Adaptive Hash Index on AWS Aurora

Adaptive Hash Index on AWS AuroraRecently I had a case where queries against Aurora Reader were 2-3 times slower than on the Writer node. In this blog post, we are going to discuss why.

I am not going to go into the details of how Aurora works, as there are other blog posts discussing that. Here I am only going to focus on one part.

The Problem

My customer reported there is a huge performance difference between the Reader and the Writer node just by running selects. I was a bit surprised, as the select queries should run locally on the reader node, the dataset could fit easily in memory, there were no reads on disk level, and everything looked fine.

I was trying to rule out every option when one of my colleagues mentioned I should have a look at the InnoDB_Adaptive_Hash_Indexes. He was right – it was disabled on the Reader nodes, I could see it on the console.

Let’s enable the adaptive hash index

I opened the control panel and I was checking the parameter groups, but the adaptive hash index was already enabled. Ok, I might have made a mistake but I double checked myself many times and it was true. Adaptive hash was disabled on the console but enabled on the control panel. That means the AWS control panel is lying!

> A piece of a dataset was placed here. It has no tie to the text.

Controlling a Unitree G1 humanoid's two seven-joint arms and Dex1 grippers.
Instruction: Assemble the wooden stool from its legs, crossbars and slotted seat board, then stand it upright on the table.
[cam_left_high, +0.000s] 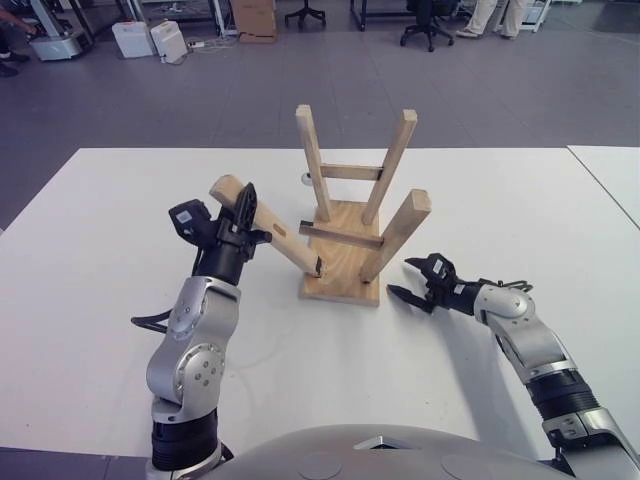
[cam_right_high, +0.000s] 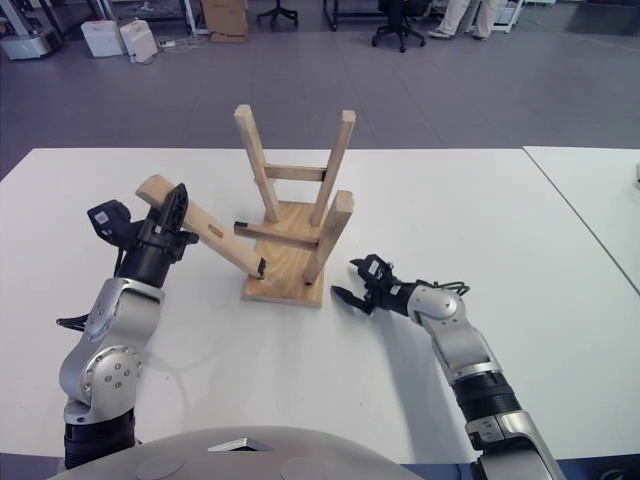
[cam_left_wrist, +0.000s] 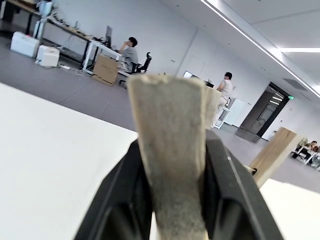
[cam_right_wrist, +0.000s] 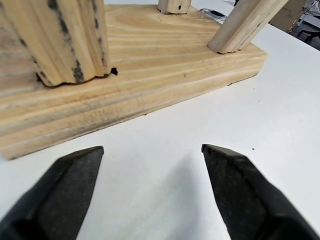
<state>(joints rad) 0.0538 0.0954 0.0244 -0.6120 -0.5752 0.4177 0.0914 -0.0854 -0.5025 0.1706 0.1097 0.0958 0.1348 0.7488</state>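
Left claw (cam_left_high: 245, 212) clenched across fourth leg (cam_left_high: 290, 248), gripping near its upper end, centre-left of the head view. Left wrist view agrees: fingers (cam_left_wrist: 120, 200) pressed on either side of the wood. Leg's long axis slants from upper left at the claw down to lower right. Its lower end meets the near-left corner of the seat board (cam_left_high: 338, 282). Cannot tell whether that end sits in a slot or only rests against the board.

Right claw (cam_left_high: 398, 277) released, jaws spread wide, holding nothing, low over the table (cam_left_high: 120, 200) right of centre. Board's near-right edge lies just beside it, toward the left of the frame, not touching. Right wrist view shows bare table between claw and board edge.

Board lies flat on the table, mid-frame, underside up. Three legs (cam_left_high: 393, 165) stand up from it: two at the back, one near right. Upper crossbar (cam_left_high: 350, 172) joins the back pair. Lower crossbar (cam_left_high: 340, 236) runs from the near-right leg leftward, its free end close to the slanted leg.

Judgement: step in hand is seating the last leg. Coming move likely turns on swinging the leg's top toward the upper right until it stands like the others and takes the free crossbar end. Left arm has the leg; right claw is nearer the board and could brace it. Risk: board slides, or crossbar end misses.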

I have restarted the nodes multiple times, and I have created new test clusters, etc… but I was not able to enable adaptive hash on the Reader node. It was enabled on the Writer node, and it was working.

Is this causing the performance difference?

Because I was able to enable or disable the adaptive hash index on the Writer node, I continued my tests there and I could confirm that when I disabled it the queries got slower. Same speed as on the Reader node. When I enabled,  AHI queries got faster.

In general with AHI on the Writer node, the customer’s queries were running 2 times faster.

AHI can help for many workloads but not all of them, and you should test your queries/workload both with and without AHI.

Why is it disabled on the Reader?

I have to be honest because I am not an AWS engineer and I do not know the code of Aurora, but I am only guessing here and I might be wrong.

Why can I change it in the parameter group?

We can modify the adaptive hash in the parameter groups, but there is no impact on the Reader nodes at all. Many customers could think they have AHI enabled but actually, they don’t. I think this is a bad practice because if we cannot enable it on the Reader node we should not be able to change it on the control panel.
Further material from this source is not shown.